● The problem
Only the lines from the start of the entries through the line with "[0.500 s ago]" are wanted; please output them exactly.

● Available records
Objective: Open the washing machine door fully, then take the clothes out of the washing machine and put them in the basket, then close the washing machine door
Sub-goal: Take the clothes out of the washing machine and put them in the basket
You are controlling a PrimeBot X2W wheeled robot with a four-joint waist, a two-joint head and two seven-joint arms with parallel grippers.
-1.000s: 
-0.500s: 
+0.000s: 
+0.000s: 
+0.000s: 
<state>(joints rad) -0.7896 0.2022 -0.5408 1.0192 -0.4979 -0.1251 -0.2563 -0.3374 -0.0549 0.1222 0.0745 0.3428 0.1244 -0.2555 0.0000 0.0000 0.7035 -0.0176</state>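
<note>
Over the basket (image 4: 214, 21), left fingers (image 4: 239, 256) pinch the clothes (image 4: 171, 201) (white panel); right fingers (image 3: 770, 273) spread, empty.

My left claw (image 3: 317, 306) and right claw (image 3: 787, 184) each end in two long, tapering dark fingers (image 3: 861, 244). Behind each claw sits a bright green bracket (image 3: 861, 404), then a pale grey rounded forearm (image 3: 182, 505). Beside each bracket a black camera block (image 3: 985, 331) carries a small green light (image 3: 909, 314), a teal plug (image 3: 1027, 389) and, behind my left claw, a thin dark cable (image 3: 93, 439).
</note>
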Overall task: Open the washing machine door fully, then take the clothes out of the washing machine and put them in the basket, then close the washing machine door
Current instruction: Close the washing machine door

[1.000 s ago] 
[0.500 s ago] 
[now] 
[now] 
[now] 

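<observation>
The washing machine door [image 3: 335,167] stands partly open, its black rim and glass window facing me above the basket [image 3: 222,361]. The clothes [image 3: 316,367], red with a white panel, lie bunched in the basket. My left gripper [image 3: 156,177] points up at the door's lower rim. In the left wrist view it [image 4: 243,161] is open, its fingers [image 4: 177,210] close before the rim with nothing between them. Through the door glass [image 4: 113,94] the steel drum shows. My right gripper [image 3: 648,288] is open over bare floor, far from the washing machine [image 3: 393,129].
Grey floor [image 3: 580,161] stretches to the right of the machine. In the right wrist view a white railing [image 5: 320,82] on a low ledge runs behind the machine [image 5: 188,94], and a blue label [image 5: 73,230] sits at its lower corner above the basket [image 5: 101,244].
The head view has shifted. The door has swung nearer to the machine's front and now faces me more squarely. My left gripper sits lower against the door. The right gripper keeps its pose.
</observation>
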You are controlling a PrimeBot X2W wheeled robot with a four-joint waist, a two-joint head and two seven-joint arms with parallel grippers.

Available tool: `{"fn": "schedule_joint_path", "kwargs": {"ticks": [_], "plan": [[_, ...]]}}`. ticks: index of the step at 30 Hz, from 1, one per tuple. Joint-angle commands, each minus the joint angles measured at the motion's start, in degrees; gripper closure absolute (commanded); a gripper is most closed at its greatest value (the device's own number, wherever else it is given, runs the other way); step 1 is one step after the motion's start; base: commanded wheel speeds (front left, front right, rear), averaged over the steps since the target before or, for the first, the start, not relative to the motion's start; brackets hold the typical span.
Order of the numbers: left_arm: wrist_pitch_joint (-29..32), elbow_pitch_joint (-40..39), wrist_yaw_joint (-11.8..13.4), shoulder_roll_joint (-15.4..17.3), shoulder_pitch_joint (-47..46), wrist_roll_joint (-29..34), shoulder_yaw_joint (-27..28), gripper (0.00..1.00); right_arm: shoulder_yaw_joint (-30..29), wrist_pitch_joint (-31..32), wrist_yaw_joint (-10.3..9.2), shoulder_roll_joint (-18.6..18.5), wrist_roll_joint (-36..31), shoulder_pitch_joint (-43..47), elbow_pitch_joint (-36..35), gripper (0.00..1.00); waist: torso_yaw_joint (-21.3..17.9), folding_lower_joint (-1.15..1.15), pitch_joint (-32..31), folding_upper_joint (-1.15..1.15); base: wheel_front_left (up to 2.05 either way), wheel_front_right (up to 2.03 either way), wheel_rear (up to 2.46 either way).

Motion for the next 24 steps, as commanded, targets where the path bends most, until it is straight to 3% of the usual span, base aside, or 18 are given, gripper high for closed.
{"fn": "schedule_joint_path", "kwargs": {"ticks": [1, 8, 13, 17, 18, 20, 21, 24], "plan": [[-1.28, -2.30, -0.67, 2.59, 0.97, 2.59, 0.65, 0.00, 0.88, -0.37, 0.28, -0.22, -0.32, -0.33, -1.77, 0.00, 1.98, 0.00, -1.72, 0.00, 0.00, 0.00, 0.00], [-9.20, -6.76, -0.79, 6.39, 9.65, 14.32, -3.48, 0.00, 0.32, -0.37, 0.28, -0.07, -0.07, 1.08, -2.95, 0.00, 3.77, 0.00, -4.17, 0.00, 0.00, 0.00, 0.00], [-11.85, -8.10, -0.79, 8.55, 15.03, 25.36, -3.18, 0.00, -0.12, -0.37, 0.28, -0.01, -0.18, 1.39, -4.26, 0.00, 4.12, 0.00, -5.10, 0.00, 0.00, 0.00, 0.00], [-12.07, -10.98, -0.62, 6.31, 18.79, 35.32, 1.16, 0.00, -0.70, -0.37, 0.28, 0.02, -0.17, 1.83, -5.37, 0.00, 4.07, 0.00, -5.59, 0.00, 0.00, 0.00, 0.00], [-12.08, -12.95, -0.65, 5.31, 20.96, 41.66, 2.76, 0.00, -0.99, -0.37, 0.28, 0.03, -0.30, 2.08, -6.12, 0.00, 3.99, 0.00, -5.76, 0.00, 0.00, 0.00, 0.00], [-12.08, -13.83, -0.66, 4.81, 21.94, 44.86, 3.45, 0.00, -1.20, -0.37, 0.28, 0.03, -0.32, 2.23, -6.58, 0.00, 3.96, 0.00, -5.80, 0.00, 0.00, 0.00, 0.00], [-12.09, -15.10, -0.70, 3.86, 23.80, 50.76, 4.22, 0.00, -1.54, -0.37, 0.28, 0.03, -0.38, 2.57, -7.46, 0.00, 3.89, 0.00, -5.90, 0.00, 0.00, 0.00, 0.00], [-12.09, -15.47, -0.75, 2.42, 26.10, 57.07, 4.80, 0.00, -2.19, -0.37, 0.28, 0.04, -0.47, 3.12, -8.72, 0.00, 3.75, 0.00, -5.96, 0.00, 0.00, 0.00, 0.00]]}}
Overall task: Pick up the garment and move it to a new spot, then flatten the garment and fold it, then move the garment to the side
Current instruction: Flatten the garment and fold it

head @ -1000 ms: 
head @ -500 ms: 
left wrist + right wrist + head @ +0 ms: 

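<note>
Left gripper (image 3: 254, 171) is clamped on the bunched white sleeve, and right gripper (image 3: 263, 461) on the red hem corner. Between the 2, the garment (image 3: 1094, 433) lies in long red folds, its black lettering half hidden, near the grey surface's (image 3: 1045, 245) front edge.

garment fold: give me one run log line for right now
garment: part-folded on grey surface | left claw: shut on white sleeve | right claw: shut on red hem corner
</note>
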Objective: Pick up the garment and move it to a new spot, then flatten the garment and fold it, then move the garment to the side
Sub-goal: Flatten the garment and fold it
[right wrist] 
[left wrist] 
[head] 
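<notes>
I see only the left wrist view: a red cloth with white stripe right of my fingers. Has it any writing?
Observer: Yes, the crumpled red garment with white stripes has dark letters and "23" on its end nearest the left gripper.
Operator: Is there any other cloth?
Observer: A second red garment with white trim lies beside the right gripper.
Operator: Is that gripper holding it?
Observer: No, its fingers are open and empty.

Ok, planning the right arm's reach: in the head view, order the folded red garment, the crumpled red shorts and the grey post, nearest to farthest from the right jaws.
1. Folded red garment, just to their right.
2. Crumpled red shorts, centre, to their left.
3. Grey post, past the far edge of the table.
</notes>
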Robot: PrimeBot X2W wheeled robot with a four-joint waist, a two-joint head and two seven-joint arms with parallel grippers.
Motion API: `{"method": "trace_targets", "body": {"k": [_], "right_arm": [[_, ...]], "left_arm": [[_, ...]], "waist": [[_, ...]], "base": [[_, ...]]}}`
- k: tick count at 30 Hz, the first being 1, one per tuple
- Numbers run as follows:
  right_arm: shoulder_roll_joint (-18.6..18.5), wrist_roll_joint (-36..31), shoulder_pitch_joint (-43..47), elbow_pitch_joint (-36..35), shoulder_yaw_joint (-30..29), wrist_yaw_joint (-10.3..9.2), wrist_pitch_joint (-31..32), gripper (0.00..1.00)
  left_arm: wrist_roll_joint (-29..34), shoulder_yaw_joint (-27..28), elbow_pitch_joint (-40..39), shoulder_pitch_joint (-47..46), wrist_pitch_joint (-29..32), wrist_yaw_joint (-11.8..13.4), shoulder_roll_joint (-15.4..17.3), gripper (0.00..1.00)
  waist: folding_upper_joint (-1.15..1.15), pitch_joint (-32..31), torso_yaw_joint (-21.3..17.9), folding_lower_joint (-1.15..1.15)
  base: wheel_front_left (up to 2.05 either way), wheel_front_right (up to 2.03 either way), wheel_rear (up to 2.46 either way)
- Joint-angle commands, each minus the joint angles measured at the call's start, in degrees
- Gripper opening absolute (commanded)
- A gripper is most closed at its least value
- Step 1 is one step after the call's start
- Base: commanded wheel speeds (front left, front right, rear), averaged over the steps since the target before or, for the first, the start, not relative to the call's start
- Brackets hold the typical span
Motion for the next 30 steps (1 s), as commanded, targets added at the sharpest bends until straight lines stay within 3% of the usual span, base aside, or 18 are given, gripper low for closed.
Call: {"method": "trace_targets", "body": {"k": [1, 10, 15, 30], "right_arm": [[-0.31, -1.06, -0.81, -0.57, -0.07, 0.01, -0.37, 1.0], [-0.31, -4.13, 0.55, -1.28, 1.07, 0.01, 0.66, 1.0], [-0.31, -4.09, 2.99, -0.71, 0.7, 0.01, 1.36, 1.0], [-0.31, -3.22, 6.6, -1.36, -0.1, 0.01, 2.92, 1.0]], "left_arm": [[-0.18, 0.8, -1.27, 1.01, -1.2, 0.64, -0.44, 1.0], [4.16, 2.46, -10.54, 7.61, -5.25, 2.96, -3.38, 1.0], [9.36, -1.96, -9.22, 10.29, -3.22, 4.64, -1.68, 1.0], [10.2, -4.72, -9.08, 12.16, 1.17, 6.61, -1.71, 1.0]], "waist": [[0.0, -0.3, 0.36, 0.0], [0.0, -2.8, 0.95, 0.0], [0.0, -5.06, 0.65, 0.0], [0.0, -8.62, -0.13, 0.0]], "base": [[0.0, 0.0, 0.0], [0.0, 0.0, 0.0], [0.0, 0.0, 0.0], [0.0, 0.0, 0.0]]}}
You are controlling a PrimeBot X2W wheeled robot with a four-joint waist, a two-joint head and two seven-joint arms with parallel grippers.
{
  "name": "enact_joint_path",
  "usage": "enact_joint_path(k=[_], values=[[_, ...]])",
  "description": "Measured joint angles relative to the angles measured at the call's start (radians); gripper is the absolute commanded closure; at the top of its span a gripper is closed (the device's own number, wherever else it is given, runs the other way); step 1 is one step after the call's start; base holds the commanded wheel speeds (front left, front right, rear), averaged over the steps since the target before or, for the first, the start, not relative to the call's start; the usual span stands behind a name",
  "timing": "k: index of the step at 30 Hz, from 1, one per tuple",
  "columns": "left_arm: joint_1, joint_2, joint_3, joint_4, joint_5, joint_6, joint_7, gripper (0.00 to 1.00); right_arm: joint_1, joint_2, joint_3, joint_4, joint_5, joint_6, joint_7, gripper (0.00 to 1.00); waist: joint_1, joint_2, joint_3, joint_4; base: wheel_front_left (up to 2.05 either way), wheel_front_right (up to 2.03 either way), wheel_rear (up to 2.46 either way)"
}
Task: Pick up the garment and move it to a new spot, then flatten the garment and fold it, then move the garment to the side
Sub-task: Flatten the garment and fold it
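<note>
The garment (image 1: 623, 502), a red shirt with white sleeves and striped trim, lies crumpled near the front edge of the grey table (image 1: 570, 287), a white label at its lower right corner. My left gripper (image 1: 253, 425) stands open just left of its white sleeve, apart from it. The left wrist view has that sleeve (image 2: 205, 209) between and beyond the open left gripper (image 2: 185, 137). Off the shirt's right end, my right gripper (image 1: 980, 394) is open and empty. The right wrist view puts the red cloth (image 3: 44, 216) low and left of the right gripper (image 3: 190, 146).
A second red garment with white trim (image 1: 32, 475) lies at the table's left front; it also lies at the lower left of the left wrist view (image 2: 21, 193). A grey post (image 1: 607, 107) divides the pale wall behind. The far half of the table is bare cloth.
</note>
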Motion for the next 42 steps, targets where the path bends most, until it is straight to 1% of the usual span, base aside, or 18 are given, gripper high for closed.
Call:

● Answer for the task
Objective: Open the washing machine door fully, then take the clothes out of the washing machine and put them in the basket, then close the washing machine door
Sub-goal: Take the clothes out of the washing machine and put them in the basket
You are controlling a PrimeBot X2W wheeled robot with a four-joint waist, a two-joint head and two seven-joint arms with parallel grippers.
-1.000s: 
-0.500s: 
+0.000s: 
+0.000s: 
+0.000s: 
<state>(joints rad) -0.7896 0.2022 -0.5408 1.0192 -0.4979 -0.1251 -0.2563 -0.3374 -0.0549 0.1222 0.0745 0.3428 0.1244 -0.2555 0.0000 0.0000 0.7035 -0.0176</state>
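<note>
Over the basket (image 4: 214, 21), left fingers (image 4: 239, 256) pinch the clothes (image 4: 171, 201) (white panel); right fingers (image 3: 770, 273) spread, empty.

My left claw (image 3: 317, 306) and right claw (image 3: 787, 184) each end in two long, tapering dark fingers (image 3: 861, 244). Behind each claw sits a bright green bracket (image 3: 861, 404), then a pale grey rounded forearm (image 3: 182, 505). Beside each bracket a black camera block (image 3: 985, 331) carries a small green light (image 3: 909, 314), a teal plug (image 3: 1027, 389) and, behind my left claw, a thin dark cable (image 3: 93, 439).
</note>
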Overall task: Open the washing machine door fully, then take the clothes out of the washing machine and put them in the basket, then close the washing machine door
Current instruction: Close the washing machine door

[1.000 s ago] 
[0.500 s ago] 

The required response has been given in full.